Los hechos materia de investigación, se conocie­ron mediante la denuncia interpuesta el 25 de mar­zo de 2015 por la tía de la menor víctima, quien a la fecha se encontraba vi­viendo con ella en la ciu­dad de Bucaramanga. En su declaración, la mujer señaló que la niña le ma­nifestó que su padrastro Rodrigo Fonseca, abusaba sexualmente de ella.

En entrevista con psicó­logo, la víctima confesó que era ultrajada sexual­mente cuando estaba en el hospital recuperándose de unas quemaduras que había sufrido, o cuando Rodrigo llegaba borracho. Dicha conducta se pro­longó y repitió por varios meses, siendo violada por última vez a mediados de noviembre de 2014.

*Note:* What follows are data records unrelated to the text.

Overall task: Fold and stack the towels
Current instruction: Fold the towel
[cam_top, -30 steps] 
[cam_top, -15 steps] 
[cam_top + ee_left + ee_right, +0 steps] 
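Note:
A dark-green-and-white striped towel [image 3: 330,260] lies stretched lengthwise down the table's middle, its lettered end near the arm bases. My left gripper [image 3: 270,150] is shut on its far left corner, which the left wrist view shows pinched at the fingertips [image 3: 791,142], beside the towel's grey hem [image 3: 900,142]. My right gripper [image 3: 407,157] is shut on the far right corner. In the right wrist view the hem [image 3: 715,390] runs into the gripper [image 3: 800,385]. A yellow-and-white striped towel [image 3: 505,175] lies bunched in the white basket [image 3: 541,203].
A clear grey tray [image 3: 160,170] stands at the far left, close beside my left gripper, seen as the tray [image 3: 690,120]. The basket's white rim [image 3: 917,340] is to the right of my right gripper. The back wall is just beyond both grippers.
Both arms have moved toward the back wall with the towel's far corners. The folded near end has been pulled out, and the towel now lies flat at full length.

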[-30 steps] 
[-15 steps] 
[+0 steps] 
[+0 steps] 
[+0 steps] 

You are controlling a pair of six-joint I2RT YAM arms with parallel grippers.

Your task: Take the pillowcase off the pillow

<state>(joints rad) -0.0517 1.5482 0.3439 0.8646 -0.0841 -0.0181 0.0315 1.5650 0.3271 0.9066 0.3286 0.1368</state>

Su captura se llevó a cabo en horas de la mañana del miércoles 6 de abril de 2016, por unidades del CTI, de Granada. De acuerdo con información revelada por las autori­dades, los atropellos se­xuales contra la niña se iniciaron el 30 de marzo de 2014, fecha en que Fonseca llegó borracho a casa y la tomó a la fuerza, le tapó la boca y la accedió brutalmente.

Fue casi un año de ho­rror que tuvo que vivir la indefensa niña, que era atacada por ese monstruo aberrado. Pero fue solo hasta febrero del 2015, que una tía de la víctima vino a Granada de paseo, y estando en casa la niña le pidió que se la llevara, que ella quería estudiar y salir adelante. Con autori­zación de la mamá la tía se la llevó, y estando en Bu­caramanga, debido a va­rios rumores que corrían entre la familia respecto a los posibles abusos de Rodrigo contra su sobri­na, ella decidió enfrentarla y preguntarle; La menor, en medio del miedo y del dolor, le confesó a su tía todos los vejámenes a los que durante todo ese tiempo había sido some­tida.

La niña también le confe­só a su protectora que su madre tenía conocimiento de lo que su padrastro le hacía, pero que aun así no le importaba nada. «Yo le decía a mi mamá, y ella peleaba con él, le sacaba la ropa a la calle, pero a los pocos días de nuevo lo metía a la casa», afir­mó la pequeña víctima en su declaración. Asimismo agregó que su verdugo la atacaba cuando él estaba borracho, o rabioso, y que en varias ocasiones, la obligó a practicarle sexo oral.

Destacado:

En su confesión la niña señaló que su madre tenía conocimiento de lo que su padrastro le hacía, pero que aun así no le importaba nada. «Yo le decía a mi mamá, y ella pelea­ba con él, le sacaba la ropa a la calle, pero a los pocos días de nue­vo lo metía a la casa».

El hoy condenado, es natural de Cómbita (Boyacá). Para la fecha de los hechos y de su captura, residía en el barrio El Bosque, de Granada.